It might not be totally out of line with his skills, but it’s still a pretty bold sum. It’s pretty natural to wonder how the arbitrator got to that point, which is something that The New York Post’s Larry Brooks unearthed today.

Apparently Michel Picher was the man who ultimately gave Weber that award (it’s possible that Predators fans might curse his name someday). Brooks reports that Picher rejected two names that the Predators used as comparables: underrated Phoenix Coyotes defenseman Keith Yandle and Winnipeg Jets hybrid blueliner Dustin Byfuglien. Instead, Picher only used two Chicago Blackhawks blueliners: Duncan Keith and Brent Seabrook.

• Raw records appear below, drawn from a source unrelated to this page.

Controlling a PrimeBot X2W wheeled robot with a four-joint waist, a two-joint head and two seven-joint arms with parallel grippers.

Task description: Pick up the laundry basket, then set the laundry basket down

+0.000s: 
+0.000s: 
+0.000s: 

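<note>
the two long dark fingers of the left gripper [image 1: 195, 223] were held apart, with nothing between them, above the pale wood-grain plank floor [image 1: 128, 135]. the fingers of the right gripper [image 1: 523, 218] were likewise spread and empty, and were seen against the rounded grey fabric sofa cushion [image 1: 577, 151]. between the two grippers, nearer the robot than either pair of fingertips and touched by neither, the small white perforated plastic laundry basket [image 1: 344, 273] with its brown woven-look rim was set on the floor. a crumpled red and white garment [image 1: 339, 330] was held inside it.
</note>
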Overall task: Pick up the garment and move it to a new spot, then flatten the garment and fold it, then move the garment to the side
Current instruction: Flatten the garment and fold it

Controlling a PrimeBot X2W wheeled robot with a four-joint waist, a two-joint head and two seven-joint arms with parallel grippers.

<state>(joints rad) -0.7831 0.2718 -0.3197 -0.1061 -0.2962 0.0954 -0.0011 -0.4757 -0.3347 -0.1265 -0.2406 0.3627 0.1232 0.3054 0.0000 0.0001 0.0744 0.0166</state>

Now, you might be asking: but aren’t Keith and Seabrook actually registering sub-$6 million cap hits? (OK, maybe I was the only one asking that.) Well, Picher apparently factored in signing bonuses as well, focusing on compensation more than cap hits.

Here’s a little bit more from Picher via Brooks.

Would you trade Seabrook for Weber? Anybody would. Would you trade Keith for Weber? Almost anybody would.

“All that I can know is that in the coming season, Mr. Seabrook, who in my view has not achieved to the level of Shea Weber, will receive $7 million,” Picher wrote. “I find Mr. Weber’s position relative to Duncan Keith to be somewhat more problematic, [but] I am satisfied that Shea Weber should be placed slightly below Duncan Keith in the compensation market for the coming season.”

Hence, an elite defenseman is receiving a just reward of $7.5 million by virtue of a decision rendered by Picher that should become a model for any future arbitrator.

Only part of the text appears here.